## Directions
Copy exactly the lines of the records below, and only those lines, beginning with the line that contains "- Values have" and ending with the line that contains "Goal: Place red".
########
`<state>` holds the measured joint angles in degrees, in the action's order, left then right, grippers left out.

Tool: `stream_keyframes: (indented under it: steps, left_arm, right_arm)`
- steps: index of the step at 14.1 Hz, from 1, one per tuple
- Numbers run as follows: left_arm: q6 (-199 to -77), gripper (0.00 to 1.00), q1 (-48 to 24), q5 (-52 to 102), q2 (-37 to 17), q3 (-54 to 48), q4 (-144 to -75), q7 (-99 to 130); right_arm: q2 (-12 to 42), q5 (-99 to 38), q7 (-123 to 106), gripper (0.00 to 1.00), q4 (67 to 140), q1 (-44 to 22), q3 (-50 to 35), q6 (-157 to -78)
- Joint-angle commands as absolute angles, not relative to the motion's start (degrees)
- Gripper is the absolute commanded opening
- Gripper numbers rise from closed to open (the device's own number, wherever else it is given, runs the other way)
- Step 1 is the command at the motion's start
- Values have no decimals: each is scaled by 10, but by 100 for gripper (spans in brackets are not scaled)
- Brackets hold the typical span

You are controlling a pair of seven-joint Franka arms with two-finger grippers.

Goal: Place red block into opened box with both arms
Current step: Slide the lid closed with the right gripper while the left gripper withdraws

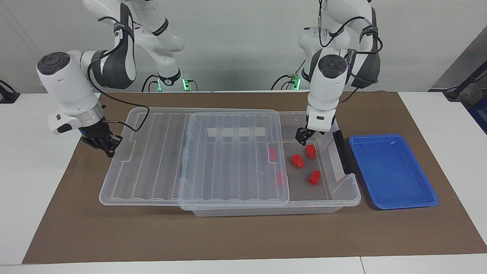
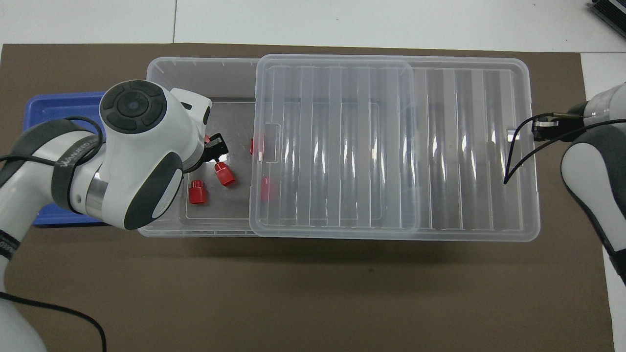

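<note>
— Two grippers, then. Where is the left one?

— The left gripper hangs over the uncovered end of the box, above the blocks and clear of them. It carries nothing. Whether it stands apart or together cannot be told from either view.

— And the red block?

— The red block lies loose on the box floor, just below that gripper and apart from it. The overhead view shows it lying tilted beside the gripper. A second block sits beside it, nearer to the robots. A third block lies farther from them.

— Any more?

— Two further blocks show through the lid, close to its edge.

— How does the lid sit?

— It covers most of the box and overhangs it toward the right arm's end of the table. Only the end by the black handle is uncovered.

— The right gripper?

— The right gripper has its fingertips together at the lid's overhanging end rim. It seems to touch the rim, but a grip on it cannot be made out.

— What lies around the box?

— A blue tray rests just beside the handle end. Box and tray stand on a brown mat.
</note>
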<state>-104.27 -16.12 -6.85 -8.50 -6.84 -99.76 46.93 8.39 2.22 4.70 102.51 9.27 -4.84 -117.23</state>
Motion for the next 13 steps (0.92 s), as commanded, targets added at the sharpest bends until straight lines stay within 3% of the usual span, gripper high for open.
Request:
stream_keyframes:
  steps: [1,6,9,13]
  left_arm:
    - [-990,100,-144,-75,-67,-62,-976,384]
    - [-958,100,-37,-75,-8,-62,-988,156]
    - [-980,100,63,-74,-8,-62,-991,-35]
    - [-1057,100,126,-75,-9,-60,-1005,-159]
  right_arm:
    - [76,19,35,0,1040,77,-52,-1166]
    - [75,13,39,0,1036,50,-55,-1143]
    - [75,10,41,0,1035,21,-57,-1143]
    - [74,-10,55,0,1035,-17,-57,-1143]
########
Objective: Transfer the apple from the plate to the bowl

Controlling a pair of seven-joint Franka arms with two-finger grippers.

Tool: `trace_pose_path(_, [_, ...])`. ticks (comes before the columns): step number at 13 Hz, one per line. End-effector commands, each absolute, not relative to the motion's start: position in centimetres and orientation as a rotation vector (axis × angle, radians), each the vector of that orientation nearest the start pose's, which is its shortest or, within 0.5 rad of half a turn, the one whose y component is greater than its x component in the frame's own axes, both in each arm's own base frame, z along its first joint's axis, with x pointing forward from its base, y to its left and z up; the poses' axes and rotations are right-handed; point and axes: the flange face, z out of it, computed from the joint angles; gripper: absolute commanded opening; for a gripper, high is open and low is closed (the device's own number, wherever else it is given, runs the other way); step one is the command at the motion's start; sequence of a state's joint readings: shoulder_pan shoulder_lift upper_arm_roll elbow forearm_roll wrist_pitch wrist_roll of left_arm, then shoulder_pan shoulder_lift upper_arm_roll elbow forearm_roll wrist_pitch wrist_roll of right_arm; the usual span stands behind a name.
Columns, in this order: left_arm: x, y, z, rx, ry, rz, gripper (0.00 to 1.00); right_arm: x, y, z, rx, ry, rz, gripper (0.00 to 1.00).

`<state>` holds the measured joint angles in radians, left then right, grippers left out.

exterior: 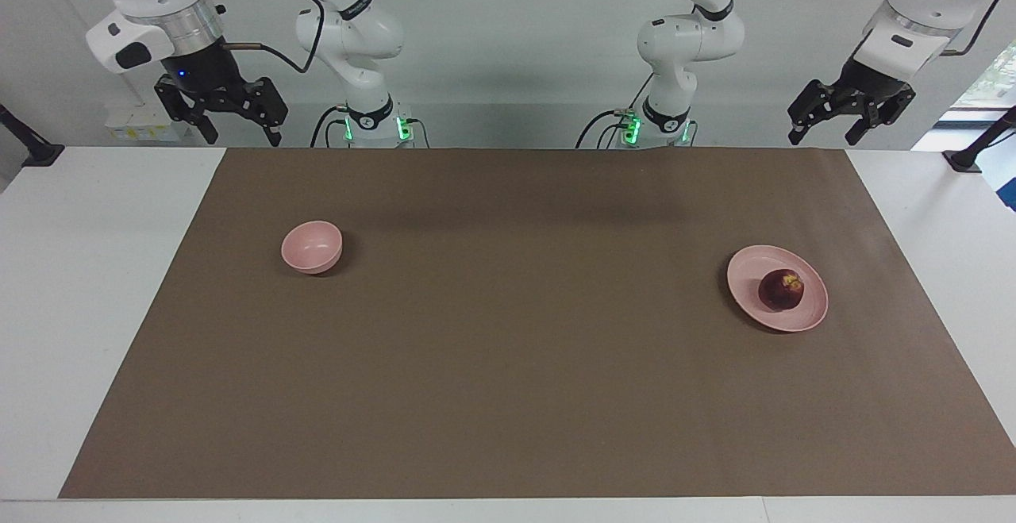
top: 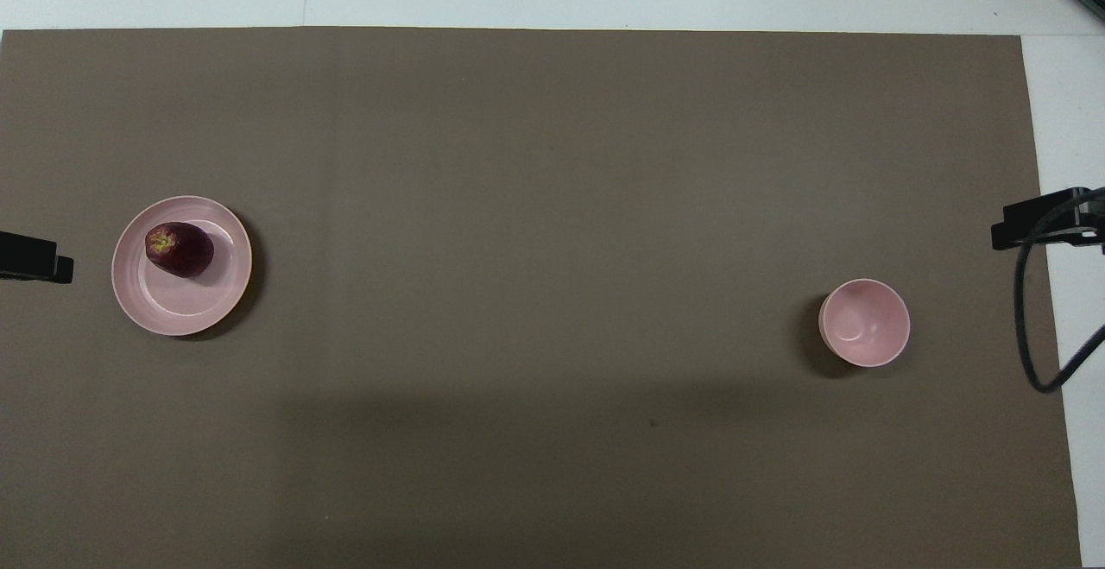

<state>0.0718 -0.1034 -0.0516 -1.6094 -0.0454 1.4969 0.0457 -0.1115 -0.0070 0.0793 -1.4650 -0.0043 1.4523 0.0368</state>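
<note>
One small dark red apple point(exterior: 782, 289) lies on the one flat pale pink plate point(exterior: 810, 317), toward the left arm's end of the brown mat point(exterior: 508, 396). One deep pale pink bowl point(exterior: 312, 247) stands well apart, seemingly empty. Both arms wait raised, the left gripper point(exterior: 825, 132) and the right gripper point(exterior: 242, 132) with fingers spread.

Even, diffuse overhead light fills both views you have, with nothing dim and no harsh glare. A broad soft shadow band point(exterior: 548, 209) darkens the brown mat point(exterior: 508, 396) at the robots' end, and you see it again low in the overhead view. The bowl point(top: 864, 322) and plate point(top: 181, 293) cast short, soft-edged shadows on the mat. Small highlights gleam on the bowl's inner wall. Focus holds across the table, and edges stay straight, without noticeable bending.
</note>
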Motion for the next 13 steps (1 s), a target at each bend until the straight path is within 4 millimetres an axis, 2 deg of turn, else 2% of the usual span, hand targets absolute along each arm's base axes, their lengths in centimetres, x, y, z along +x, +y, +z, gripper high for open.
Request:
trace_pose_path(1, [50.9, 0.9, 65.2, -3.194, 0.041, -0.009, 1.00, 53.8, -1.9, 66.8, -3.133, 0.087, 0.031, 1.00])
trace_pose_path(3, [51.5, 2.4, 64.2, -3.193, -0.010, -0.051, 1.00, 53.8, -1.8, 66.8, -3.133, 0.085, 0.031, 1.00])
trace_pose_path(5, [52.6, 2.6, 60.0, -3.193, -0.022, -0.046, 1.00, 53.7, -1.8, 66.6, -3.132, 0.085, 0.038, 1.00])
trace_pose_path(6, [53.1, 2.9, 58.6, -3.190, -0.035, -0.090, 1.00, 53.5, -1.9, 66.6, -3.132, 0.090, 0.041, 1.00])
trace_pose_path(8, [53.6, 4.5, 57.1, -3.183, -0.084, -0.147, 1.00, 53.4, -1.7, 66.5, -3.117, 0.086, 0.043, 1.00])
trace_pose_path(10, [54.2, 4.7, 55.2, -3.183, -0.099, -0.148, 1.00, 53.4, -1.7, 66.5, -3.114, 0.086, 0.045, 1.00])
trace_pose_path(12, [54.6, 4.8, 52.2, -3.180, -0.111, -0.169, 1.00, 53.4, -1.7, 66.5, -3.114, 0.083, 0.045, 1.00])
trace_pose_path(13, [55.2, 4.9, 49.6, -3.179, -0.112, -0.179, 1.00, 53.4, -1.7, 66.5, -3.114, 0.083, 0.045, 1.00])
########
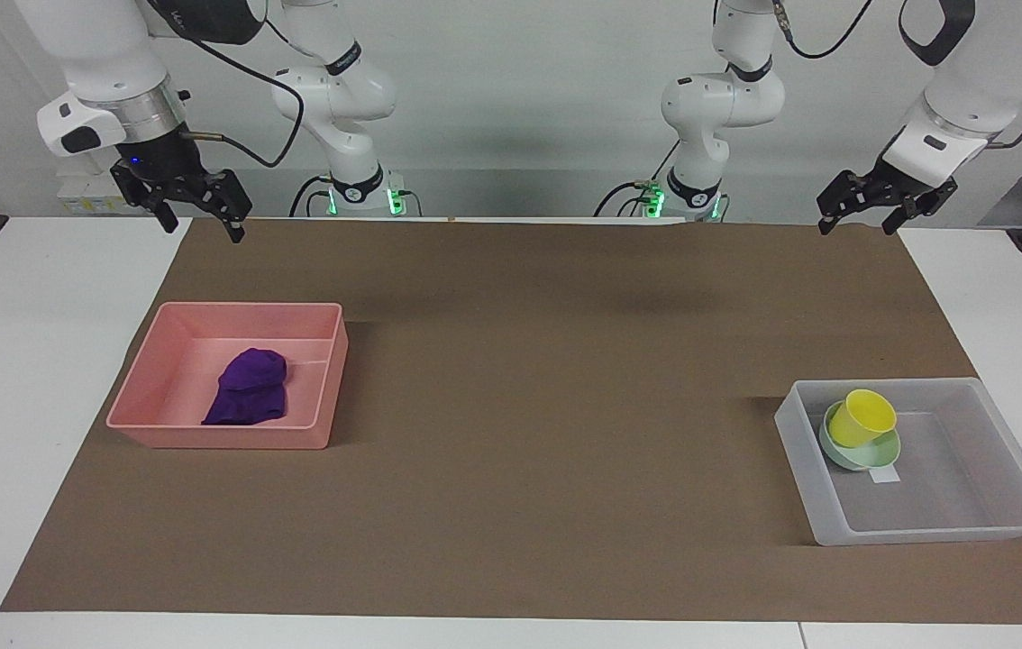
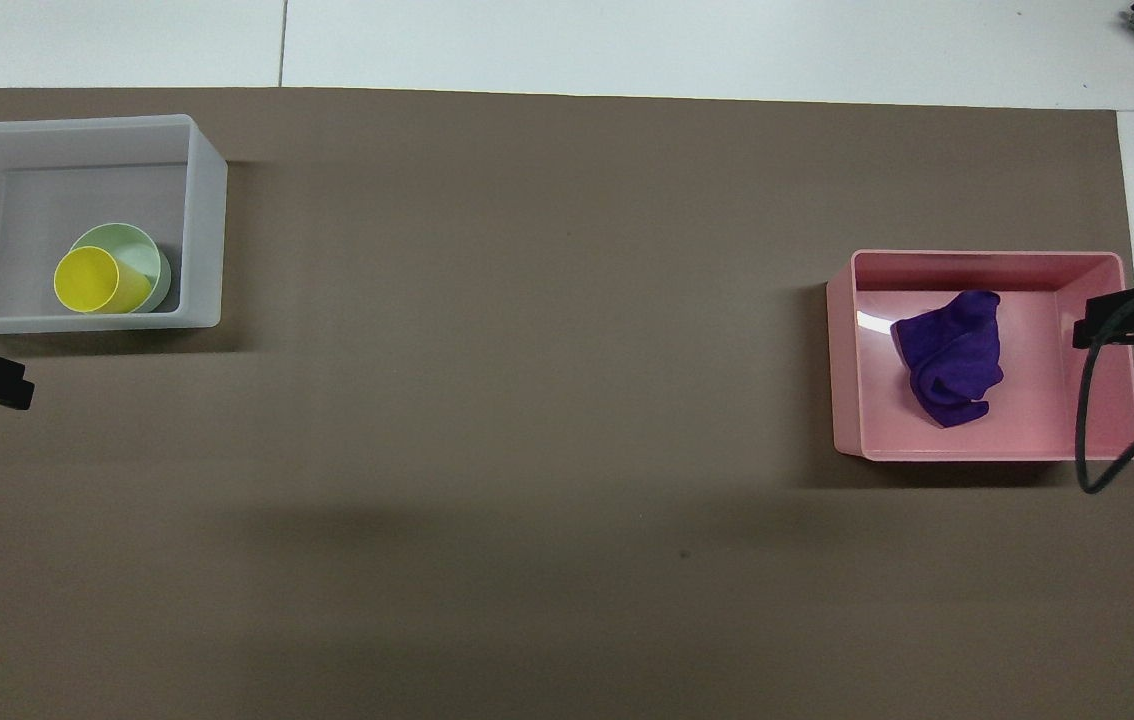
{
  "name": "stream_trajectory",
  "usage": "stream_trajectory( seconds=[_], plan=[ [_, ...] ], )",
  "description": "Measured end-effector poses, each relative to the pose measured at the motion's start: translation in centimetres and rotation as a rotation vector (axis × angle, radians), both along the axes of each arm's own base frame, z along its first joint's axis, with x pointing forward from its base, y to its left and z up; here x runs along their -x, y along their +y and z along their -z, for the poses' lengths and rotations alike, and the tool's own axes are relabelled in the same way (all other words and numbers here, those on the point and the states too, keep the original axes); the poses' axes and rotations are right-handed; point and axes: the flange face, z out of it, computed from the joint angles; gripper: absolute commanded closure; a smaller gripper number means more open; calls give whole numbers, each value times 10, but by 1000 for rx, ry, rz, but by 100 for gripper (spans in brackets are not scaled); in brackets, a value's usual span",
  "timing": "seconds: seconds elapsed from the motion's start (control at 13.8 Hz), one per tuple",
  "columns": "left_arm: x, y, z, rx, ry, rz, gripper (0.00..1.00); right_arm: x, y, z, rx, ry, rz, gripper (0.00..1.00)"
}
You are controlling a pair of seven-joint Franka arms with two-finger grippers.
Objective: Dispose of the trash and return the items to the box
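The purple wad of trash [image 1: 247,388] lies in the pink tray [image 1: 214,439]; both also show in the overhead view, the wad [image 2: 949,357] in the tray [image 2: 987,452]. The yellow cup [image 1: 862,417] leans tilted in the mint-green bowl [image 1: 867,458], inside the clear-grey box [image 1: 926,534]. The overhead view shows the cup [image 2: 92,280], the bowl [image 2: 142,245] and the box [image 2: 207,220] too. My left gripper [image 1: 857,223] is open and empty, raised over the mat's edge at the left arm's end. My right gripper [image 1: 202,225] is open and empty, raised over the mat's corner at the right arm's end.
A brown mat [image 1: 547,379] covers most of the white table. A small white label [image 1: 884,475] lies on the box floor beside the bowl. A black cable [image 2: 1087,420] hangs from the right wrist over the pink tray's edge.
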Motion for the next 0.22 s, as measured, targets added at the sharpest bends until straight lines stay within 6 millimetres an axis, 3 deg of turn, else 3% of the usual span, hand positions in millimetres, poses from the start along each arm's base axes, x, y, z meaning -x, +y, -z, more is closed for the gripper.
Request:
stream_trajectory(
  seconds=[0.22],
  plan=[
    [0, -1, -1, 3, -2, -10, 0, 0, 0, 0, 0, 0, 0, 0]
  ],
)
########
## Written answer
- Values have no decimals: each is scaled by 10, but by 100 for gripper (spans in brackets are not scaled)
- Brackets hold the typical span

You are controlling a pair of seven-joint Franka arms with two-finger grippers.

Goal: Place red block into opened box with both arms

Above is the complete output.